JAPANESE SILK EMBROIDERY: Framed under glass. The top of the embroidery reads 'In Remembrance Of My Cruise In China, Japan and Phillippine Waters.' A magnificent eagle crest with glass eye followed by the stars and stripes surrounding a photo of the posing sailor for whom the embroidery was made. A detailed painting of a fleet of ships on silk in the lower panel with silver threaded framing around it. Banner reads 'E Pluribus Unum.' Teddy Roosevelt decided that America needed to deal with its Asian neighbors so he opened trade with them. It was called the Open Door policy. Gunboat diplomacy originated here. These were made for the American fleet so that the sailors could send home souvenirs from the Orient.
At the end of the 19th century the United States was rising as a world power. The U.S. Navy cruised the oceans to Show The Flag to emerging Far East countries. Merchants in the 'Treaty Port' cities of Hong Kong, Tokyo and Manila commissioned artisans to adapt their skills to create beautiful low relief embroideries for sailors and officers who visited their ports. They mixed gold, silver and copper silk thread along with hand painted panels of their ships to create a highly effective memorial of their visits to these ports.

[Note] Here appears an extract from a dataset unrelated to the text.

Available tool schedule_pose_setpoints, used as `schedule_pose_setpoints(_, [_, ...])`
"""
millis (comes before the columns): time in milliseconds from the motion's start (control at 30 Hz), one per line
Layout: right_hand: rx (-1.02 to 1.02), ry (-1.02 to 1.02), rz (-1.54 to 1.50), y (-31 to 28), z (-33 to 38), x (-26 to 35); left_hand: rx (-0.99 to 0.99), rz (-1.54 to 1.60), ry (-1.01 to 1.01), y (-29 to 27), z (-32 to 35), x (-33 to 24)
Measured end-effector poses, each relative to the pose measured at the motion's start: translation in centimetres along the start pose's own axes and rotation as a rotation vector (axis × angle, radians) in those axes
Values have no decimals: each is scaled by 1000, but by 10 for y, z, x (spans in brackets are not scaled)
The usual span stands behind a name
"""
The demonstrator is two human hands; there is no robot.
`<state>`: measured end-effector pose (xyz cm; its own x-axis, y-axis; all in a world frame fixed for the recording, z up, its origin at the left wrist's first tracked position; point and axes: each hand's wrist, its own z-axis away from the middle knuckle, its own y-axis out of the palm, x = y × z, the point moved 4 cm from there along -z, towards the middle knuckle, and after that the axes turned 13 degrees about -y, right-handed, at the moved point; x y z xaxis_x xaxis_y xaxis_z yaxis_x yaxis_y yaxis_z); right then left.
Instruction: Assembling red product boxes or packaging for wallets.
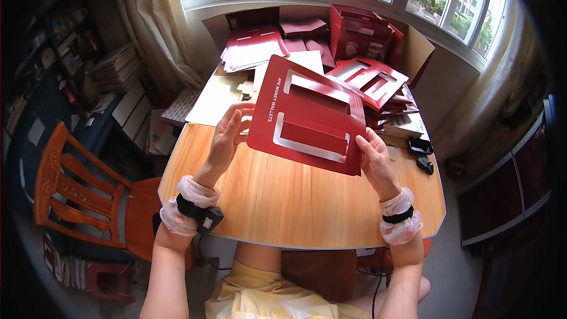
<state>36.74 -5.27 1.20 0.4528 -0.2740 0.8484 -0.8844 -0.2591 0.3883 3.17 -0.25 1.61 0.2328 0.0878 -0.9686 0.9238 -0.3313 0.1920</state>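
Observation:
A flat dark-red card sleeve (pixel 307 110) with two long cut-out windows is held up, tilted, above the table's middle. My right hand (pixel 377 156) pinches its lower right edge, the thumb lying on the front face. Beside the left edge is my left hand (pixel 227 136), its fingers bent and apart, with the tips at or just behind the edge; whether they touch the card cannot be made out. Both wrists have translucent crinkled covers and black bands, and a small black device (pixel 209 218) sits on the left one.
The wooden table (pixel 254 201) carries stacked red-and-white cards (pixel 254 47) at the back left, more windowed sleeves (pixel 369 80) at the back right, and an upright red box (pixel 360 32). Black items (pixel 422 153) lie by the right edge. A wooden chair (pixel 88 195) stands left.

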Motion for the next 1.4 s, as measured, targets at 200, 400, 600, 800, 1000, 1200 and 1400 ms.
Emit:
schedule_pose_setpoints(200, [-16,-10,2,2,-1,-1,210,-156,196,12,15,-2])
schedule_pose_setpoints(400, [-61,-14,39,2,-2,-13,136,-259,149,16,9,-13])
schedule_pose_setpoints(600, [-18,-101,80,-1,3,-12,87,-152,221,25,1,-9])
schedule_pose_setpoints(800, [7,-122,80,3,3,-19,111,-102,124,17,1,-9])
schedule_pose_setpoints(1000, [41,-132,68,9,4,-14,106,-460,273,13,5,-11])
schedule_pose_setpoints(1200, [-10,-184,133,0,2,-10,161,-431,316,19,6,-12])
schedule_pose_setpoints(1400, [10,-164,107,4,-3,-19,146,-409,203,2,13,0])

Embroideries featured their national symbols in impressive compositions with lovely detail work. They came in various sizes and designs. The ones owned by AT represent the largest and most impressive of those ever created. These pieces featured their ships done in one off original paint, a series of flags from the different Treaty countries, a photograph of the young sailor and often times a photo of his captain.
Most were special ordered and turned out in an efficient fashion in time for the sailor’s departure. These exceptional creations were the highest expression of this art form. They were also the most expensive and delicate works of the genre and consequently few were produced.
These finely done highly detailed original guache paintings are portraits of U.S.Navy Armored Cruisers of the 'PENNSYLVANIA' or 'DREADNAUGHT' class, 1906, flying an Admiral's pennant these were likely the flagships of the Pacific Fleet.
This rare example is exceptional in its size, condition, inclusion of the sailor's photograph, and inclusion of a fine original painting of his ship. We have presented it in a magnificent gilt wood frame so that it can hang in a man’s library as a piece of art.